The Center for Science and Environment released its own analysis calling China’s goal ambitious — and in fact more ambitious than those of the United States or Europe. The group estimated that China’s cuts will amount to keeping 6.5 billion metric tons of CO2 out of the atmosphere. The U.S. plan to cut emissions 26 to 28 percent below 2005 levels by 2025, the group estimated, will cut 2 billion tons of carbon per year from its business-as-usual scenarios.

Still, the India-based environmental group cautioned, China’s target is not enough to keep temperature-rise below 2 C.

"Under the Cancun Agreement in 2010, China had pledged to reduce emissions intensity of its GDP by 40-45 per cent compared to 2005 by 2020. Now, it has pledged to reduce emissions intensity of its GDP by 60-65 per cent compared to 2005 by 2030. So, China will be reducing the emissions intensity of its GDP by less than half the rate during 2020-2030 period, compared to 2010-2020 period," the analysis notes.

India, meanwhile, has not yet submitted its formal Paris pledge. Brazil signed a joint agreement with the United States to boost renewable energy and follow its own laws to end illegal deforestation but also has not yet formally submitted targets.
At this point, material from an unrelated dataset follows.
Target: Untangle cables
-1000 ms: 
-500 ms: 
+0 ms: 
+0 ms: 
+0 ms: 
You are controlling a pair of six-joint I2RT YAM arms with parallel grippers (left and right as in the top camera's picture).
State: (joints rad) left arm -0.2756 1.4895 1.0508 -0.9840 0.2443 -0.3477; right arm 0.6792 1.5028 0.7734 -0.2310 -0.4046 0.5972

Politicians, though, remained optimistic. Secretary of State John Kerry in a statement praised the deal between the United States and Brazil and called for more countries to step up to the plate.

"As the alarming impacts of climate change grow more and more frequent, world leaders are working domestically and internationally to enact the changes needed to stave off the worst effects. These efforts are all the more important as we work globally to set a new pathway forward to decrease harmful emissions and transform to low-carbon economies," he said.

Kerry noted that the targets announced by June represent more than two-thirds of global greenhouse gas emissions.

"While much work remains to be done to secure a durable climate agreement in Paris, I commend these leaders for helping to build momentum towards this goal. I encourage more countries to come forward with ambitious commitments as we draw closer to this critical meeting," he said.